Page:Custine - La Russie en 1839 troisieme edition vol 4, Amyot, 1846.djvu/108

Cette page a été validée par deux contributeurs.

Poétiques comme la nature, ils ont de l’imagination, et cette faculté se mêle à toutes leurs affections ; pour eux l’amour tient de la superstition : leurs attachements ont plus de délicatesse que de vivacité ; toujours fins, même quand ils se passionnent, on peut dire qu’ils ont de l’esprit dans le sentiment. Ce sont toutes ces nuances fugitives qu’exprime leur regard, si bien caractérisé par les Grecs.

C’est que les anciens Grecs étaient doués du talent exquis d’apprécier les hommes et les choses, et de les peindre en les nommant ; faculté qui a rendu leur langue féconde entre toutes les langues européennes, et leur poésie divine entre toutes les poésies.

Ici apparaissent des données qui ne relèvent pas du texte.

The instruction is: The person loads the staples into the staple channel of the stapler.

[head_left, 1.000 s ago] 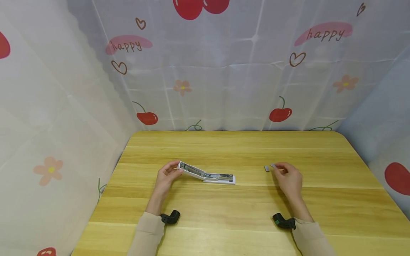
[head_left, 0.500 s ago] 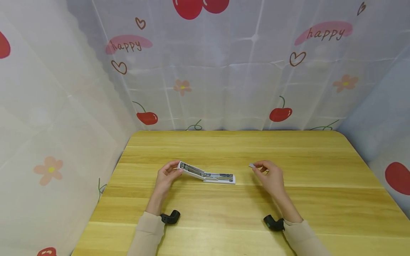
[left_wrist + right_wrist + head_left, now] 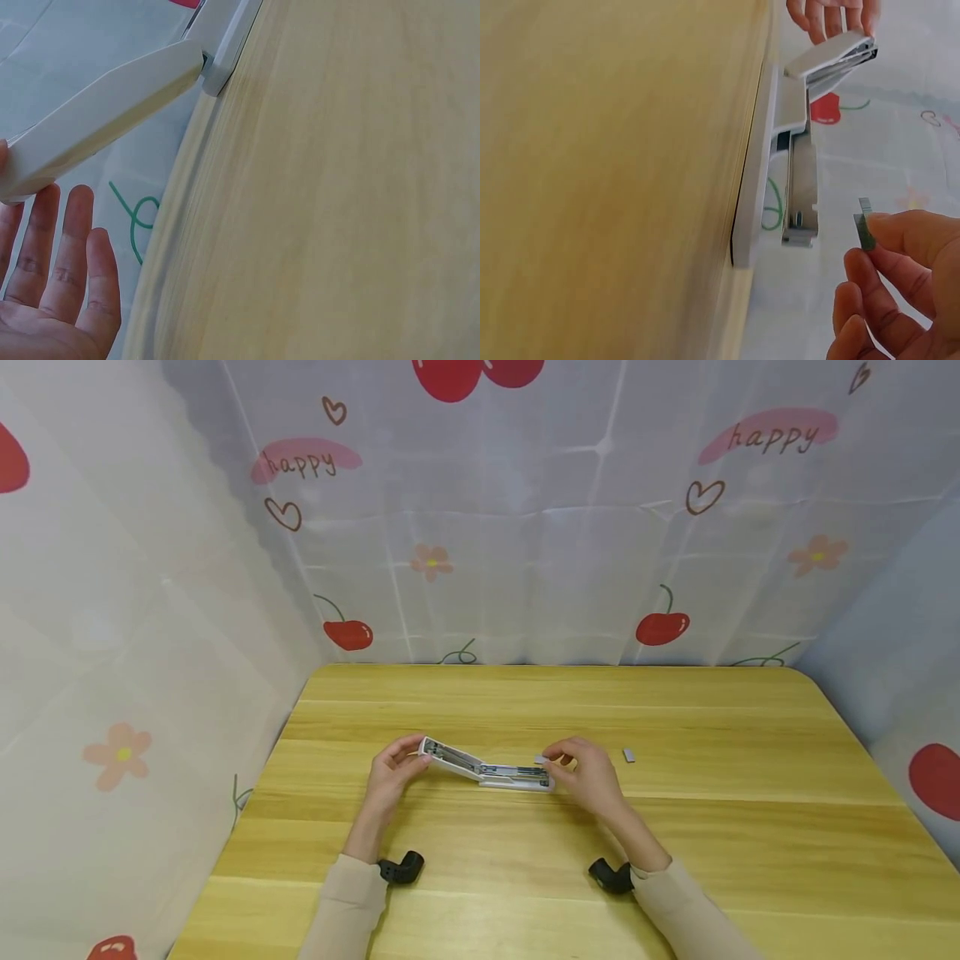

Le goût passionné des paysans russes pour le thé me prouve l’élégance de leur nature et s’accorde bien avec la peinture que je viens de vous faire de leur caractère. Le thé est un breuvage raffiné. Cette boisson est devenue en Russie une chose de première nécessité. Les gens du peuple, quand ils veulent vous demander pour boire poliment, disent : pour du thé, na tchiai, comme on dit ailleurs : pour un verre de vin.

Cet instinct de bon goût est indépendant de la culture de l’esprit ; il n’exclut pas même la barbarie, la cruauté, mais il exclut ce qui est vulgaire.